Ve çoğu zaman bu yaralanmanın başımıza gelenlerin yanlış yorumlanması olduğunu anlayacağız. Çok yaygın bir örnek, terk edilme yarasıdır; annemizin veya babamızın gerçek motivasyonlarını ve bu karara yol açan durumları dikkate almadan bizi terk ettiği şeklinde yorumlanırız. Ve biz, sevilmediğimize dair bu yanlış yorumla, bu duyguları uyandıran ve olup bitenlerle hiçbir ilgisi olmayabilecek uyaranlara karşı bilinçdışı tepki kalıplarını hayatımız boyunca tekrarlıyoruz. Tipik olan, başkalarının yaptığı, söylediği veya yapmayı bıraktığı şeyleri kişisel olarak almaktır çünkü örnekte tekrar terk edilme tehdidini hissediyoruz. Her şey bilinçsizdir. Bu yüzden ona gölge deniyor, çünkü onu karanlık bir çantaya bırakarak görmediğimiz için onu görmüyoruz veya içimizde taşıdığımız acıyı hatırlamıyoruz.

Ancak bunu fark ettiğimizde, anne babamızın o anki bilinç düzeyleriyle ellerinden geleni yaptığını, masum ve küçük olduğumuz için durumu nasıl yorumlayacağımızı bilmediğimizi, ışık tuttuğumuzu ve başka bir yerden anladığımızı anlıyoruz. Bu yara nedeniyle kendimize ve başkalarına verdiğimiz acıyı ve zararı, suçluluk hissettiğimizi kabul eder ve kendimizi affederiz. Tekniğe göre iyileşme, uzlaşma veya ne ortaya çıkıyorsa bazı görselleştirme egzersizleri yaparız. Ve gölgeyle bütünleşebiliriz.

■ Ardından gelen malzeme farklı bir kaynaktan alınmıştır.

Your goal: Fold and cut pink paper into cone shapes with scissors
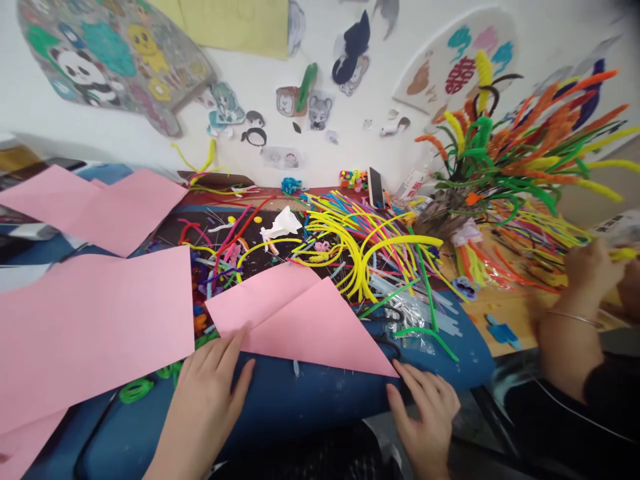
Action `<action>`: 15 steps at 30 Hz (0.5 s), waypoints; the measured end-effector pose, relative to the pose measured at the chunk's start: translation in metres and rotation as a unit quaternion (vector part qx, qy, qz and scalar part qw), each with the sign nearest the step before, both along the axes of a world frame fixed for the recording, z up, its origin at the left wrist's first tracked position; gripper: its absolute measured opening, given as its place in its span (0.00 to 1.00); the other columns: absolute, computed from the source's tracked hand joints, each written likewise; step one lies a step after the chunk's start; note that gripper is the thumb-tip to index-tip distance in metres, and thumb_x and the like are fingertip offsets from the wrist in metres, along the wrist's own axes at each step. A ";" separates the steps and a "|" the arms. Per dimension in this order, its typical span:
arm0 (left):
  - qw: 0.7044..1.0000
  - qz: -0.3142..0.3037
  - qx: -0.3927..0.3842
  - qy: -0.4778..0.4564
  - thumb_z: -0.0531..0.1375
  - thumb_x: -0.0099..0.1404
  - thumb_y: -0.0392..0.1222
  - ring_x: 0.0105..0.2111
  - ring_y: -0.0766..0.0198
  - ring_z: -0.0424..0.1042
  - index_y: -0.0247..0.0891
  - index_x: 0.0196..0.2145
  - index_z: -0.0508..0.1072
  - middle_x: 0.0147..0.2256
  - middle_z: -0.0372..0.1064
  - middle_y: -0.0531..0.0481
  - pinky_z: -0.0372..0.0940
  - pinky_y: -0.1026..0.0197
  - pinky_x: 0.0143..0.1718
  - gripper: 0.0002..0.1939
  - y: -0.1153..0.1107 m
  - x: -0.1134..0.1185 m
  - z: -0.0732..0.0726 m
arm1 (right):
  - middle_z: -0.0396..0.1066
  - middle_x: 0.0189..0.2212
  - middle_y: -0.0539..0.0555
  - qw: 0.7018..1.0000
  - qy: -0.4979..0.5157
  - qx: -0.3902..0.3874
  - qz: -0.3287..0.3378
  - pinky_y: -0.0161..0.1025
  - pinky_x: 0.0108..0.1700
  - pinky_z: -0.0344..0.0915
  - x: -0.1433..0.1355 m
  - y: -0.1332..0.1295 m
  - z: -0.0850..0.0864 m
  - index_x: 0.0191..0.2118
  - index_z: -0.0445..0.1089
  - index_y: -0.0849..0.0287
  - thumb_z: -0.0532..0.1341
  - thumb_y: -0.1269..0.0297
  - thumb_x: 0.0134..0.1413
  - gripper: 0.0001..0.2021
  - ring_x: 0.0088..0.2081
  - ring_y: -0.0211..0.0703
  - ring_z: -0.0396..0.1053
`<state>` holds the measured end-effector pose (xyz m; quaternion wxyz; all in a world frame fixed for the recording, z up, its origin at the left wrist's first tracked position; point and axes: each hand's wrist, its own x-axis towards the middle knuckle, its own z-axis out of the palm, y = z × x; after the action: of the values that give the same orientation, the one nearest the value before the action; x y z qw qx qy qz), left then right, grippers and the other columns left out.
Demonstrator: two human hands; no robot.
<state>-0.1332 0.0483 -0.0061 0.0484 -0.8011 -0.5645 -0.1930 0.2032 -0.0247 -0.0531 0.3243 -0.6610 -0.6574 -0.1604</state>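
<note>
A folded sheet of pink paper [310, 327] lies in front of me, with a diagonal flap turned over and a point at its right end. My left hand [210, 383] rests with its fingertips on the paper's lower left edge, fingers stretched out and thumb apart. At the right-hand point, the index fingertip of my right hand [425, 407] touches the corner, while the thumb stands a little away below it. Beyond the paper spread yellow pipe cleaners [357, 260] and a crumpled white tissue [285, 223].
Larger pink sheets [100, 327] lie at left, with a folded pink piece [107, 207] behind. A bunch of colourful fuzzy stems [530, 147] stands at right. A co-worker's hand [590, 273] works beside it. A phone [375, 188] leans at the back; a clear bag [413, 323] lies nearby.
</note>
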 end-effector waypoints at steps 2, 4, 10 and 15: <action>1.000 -0.009 -0.012 -0.019 0.56 0.67 0.46 0.44 0.45 0.71 0.29 0.58 0.65 0.43 0.73 0.36 0.66 0.45 0.46 0.25 0.011 0.006 0.001 | 0.75 0.38 0.60 1.000 0.015 -0.013 0.005 0.57 0.48 0.58 -0.007 0.004 0.003 0.48 0.72 0.59 0.59 0.50 0.61 0.19 0.42 0.56 0.67; 0.999 -0.019 -0.032 -0.036 0.57 0.66 0.45 0.43 0.45 0.71 0.28 0.58 0.64 0.42 0.72 0.37 0.66 0.45 0.44 0.26 0.020 0.009 0.001 | 0.74 0.37 0.59 0.998 0.055 -0.027 0.013 0.55 0.47 0.59 -0.011 0.007 0.004 0.46 0.71 0.58 0.61 0.49 0.59 0.18 0.42 0.55 0.67; 0.976 -0.131 -0.130 -0.119 0.57 0.66 0.41 0.34 0.58 0.72 0.40 0.34 0.74 0.32 0.72 0.49 0.65 0.55 0.38 0.06 0.031 0.008 0.034 | 0.73 0.39 0.57 0.980 0.160 -0.020 0.112 0.50 0.46 0.62 -0.001 0.014 0.020 0.33 0.67 0.54 0.63 0.64 0.59 0.05 0.45 0.53 0.67; 0.953 -0.205 -0.013 -0.222 0.53 0.67 0.30 0.40 0.61 0.72 0.43 0.37 0.71 0.37 0.72 0.50 0.67 0.60 0.40 0.10 0.031 0.005 0.069 | 0.76 0.43 0.56 0.974 0.109 0.035 0.197 0.52 0.47 0.65 0.013 0.022 0.049 0.31 0.66 0.53 0.62 0.69 0.57 0.06 0.52 0.55 0.67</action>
<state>-0.1280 0.0794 0.0624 -0.1292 -0.8372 -0.3865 -0.3648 0.2164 -0.0029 -0.0041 0.4419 -0.5207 -0.7292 -0.0433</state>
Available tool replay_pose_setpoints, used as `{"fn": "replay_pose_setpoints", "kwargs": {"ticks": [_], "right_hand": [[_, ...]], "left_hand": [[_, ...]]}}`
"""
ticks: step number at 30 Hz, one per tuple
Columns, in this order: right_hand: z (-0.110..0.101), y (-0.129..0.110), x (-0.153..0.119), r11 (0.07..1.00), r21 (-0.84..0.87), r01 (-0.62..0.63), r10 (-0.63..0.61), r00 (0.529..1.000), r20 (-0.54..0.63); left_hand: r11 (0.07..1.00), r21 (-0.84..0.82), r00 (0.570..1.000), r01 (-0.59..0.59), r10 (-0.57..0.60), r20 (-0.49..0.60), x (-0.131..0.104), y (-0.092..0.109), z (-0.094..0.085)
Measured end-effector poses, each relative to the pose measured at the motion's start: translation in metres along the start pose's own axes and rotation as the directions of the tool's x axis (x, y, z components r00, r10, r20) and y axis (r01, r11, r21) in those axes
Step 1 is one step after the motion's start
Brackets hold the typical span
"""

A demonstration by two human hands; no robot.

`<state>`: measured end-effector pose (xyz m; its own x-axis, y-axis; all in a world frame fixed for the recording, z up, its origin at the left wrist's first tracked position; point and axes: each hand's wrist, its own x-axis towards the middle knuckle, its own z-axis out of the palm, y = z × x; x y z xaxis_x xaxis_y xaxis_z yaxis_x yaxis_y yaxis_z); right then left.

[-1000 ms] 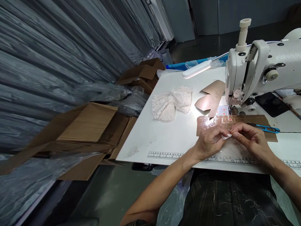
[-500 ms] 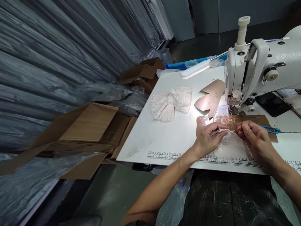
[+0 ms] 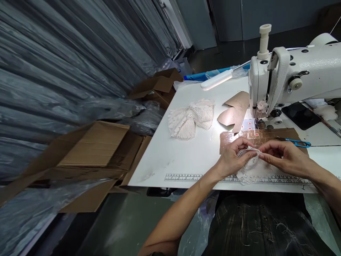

Bütün varlığın kendisi için tanınması anlamına gelen bireyleşme çalışması, kendi dinamik yapısının tanınmayan parçalarını bütünleştirmeyi gerektirir, ancak bunlar gerçeklikte dağılmış oldukları için, o zaman öteki aracılığıyla yeniden sahiplenme gereklidir, her şeyden önce tehdit edici veya tehdit edici olan aracılığıyla. Bize itici gelen, korku yaratan ve ulaşılmaz görünen şeyin içinde bile gölge orada yaşar, çünkü o psişik yapının sadece en karanlık değil aynı zamanda en aydınlık olanıdır.

Gölgemizi Tanımak 

Gölgeyi tanımak, ruhun sakladığı yansımaları toplamakla başlar ve bu, diğerini olduğu gibi kabul etme yeteneğini ima eder. Jung şöyle ifade eder: “Biz dünyayı değiştirmek istemiyoruz. Dünya bu haliyle güzel” sözü, gerçekliği iyileştirmeye ya da iyileştirmeye çalışmadan, açık bir şekilde kabul etme taahhüdünü, sadece ona mutlak gerçeklik olarak kendi karakteriyle ilgilenmeyi ima eder.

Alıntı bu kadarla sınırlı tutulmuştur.